As they crossed the crowded room, Shuuichi thought that he would rather have had all the anger and irritation he'd ever felt on account of Seiji, than the worry he felt now.

-0-0-0-

The third month:

It wasn't that the ayakashi appeared on the same day every month. The conclusion several Matoba clan heads had come to throughout the ages was that the ayakashi after their eye was not a particularly clever one, but even it was not so foolish as to show up on the exact same day every month. Documentation suggested that the ayakashi's appearances ranged between every twenty-eight and every thirty days, so while there was never an assured date for when the ayakashi would next make its attack, the clan head was rarely surprised by its arrival. Rarely.

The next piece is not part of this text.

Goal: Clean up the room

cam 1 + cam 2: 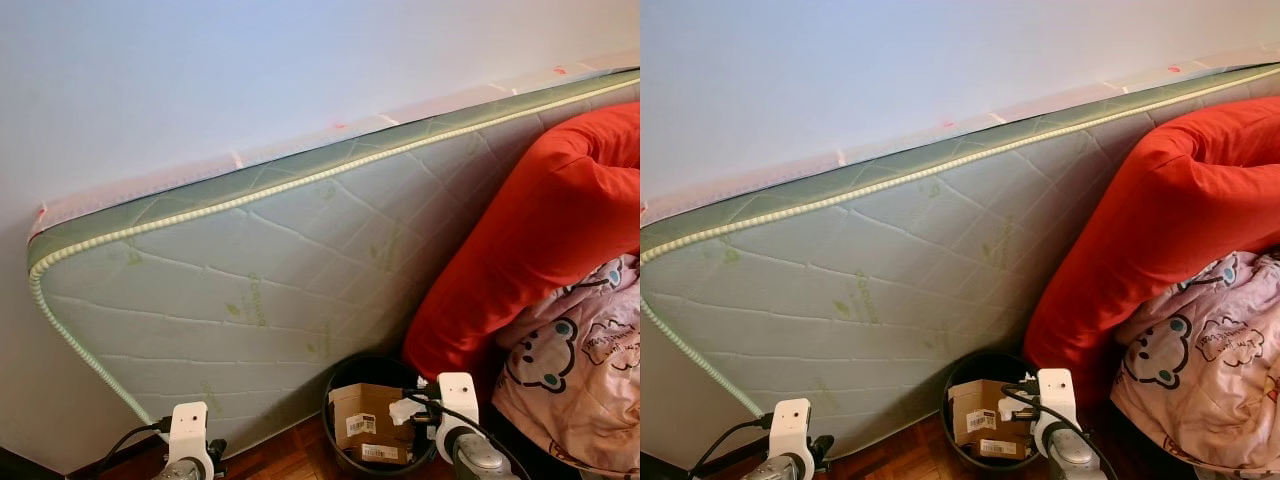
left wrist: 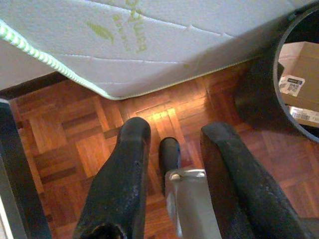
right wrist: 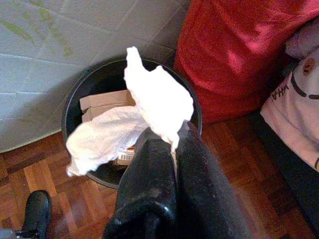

The day had been one marked by long shadows and a particularly ferocious wind that battered incessantly on the windows and the walls. Throughout it, everyone at the main house had moved about as though followed by something just out of sight, jumping a little at loud, unexpected noises. Though he hid it better than the rest of them, and would have sooner admitted to tripping over his own kimono than to feeling tense, Seiji felt the same uneasiness as them.

It would start again soon, the same cycle, every month until he died (Or failed, the significantly less desirable option). Seiji supposed that, in time, he would grow accustomed to this. He had, after all, spent his entire life watching other people go through the same thing, and they had always borne it calmly. But he found it more difficult to deal with as the months wore on, and this month he'd even devolved to glancing over his shoulder every few minutes and tensing at loud noises as his kinsmen were doing.

This month, at least, Seiji suspected he could attribute it to the weather. Waiting for the ayakashi dead-set on ripping his eye out to show up was never a pleasant thing, but it certainly wasn't pleasant when the wind was howling the way it was. He had thought that come the morning, it would be easier to bear.

The wind still wailed long into the night, and Seiji drifted in and out of sleep. Occasionally, he would linger on the edge of wakefulness and think that the wind almost sounded like the cries of a human.

Then, something slipped into the room with him.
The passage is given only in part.